▸ **Exercise**:
Pictures are to be left out, and only the lines from the one containing "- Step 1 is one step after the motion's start" through the last line of the data are to be returned exactly.
-- Given information follows --
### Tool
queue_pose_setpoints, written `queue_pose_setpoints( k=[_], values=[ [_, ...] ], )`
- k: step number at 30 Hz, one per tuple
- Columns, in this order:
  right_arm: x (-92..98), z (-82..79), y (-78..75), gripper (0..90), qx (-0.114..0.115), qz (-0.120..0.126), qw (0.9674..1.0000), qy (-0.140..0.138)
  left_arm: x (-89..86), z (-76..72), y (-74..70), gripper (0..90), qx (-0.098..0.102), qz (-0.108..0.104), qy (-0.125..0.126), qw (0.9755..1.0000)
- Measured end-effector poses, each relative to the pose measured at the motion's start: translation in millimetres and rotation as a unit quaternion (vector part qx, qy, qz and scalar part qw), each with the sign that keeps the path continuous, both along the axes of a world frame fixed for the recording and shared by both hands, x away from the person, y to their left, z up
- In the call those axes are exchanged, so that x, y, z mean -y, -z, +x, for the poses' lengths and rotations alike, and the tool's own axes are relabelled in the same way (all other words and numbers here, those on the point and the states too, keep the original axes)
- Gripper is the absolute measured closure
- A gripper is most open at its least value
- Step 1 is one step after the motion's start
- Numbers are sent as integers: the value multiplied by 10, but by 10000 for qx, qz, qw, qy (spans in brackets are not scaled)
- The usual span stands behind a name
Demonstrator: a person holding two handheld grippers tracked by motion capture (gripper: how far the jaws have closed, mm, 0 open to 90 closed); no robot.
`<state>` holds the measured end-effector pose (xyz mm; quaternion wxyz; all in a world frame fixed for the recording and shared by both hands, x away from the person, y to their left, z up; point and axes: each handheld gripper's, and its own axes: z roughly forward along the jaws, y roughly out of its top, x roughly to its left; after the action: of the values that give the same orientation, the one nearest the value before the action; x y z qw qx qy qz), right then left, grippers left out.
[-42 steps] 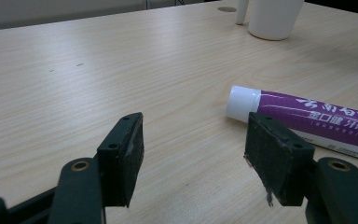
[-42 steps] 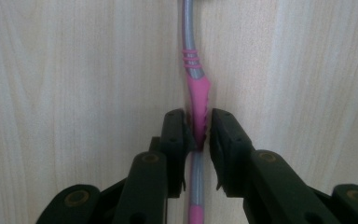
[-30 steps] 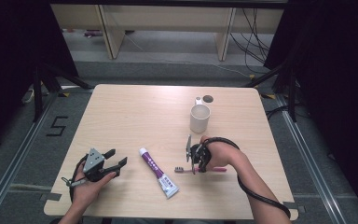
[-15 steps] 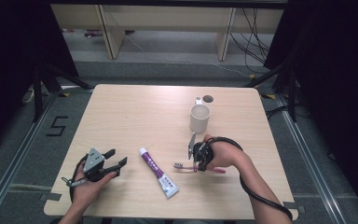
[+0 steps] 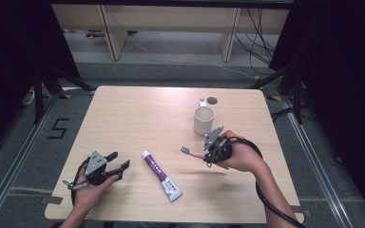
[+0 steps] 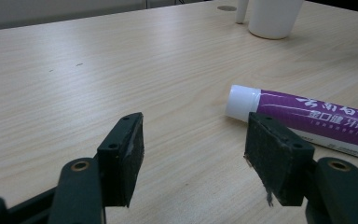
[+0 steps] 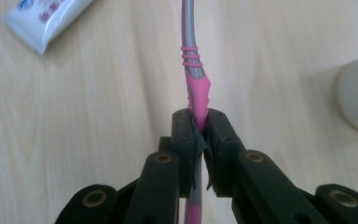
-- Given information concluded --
▸ **Problem solution**:
- Step 1 is one step after the motion's start
- Numbers are sent as integers: the value multiplied by 10, but by 10000 for qx, qz, qw, qy (spans in brackets are not scaled)
- The usual span stands behind a name
Demonstrator: a person holding two handheld grippers tracked by motion capture (gripper: how far the jaws have closed, mm, 0 open to 90 closed); no robot.
`<state>` holds the measured end-effector pose (xyz mm; quaternion wxyz; all in a world frame fixed for the recording and shared by both hands, x away from the person, y to their left, z up; point and axes: each handheld gripper's, and its own axes: z roughly forward along the jaws, y roughly out of its top, x roughly to its left; after the action: of the values that give the same orientation, the one nearest the value before the action; x y z qw qx qy qz), right then left, grippers left out.
[-42 steps] 
[-42 steps] 
[-30 steps] 
[-15 steps] 
[+0 steps] 
[+0 steps] 
[+0 steps] 

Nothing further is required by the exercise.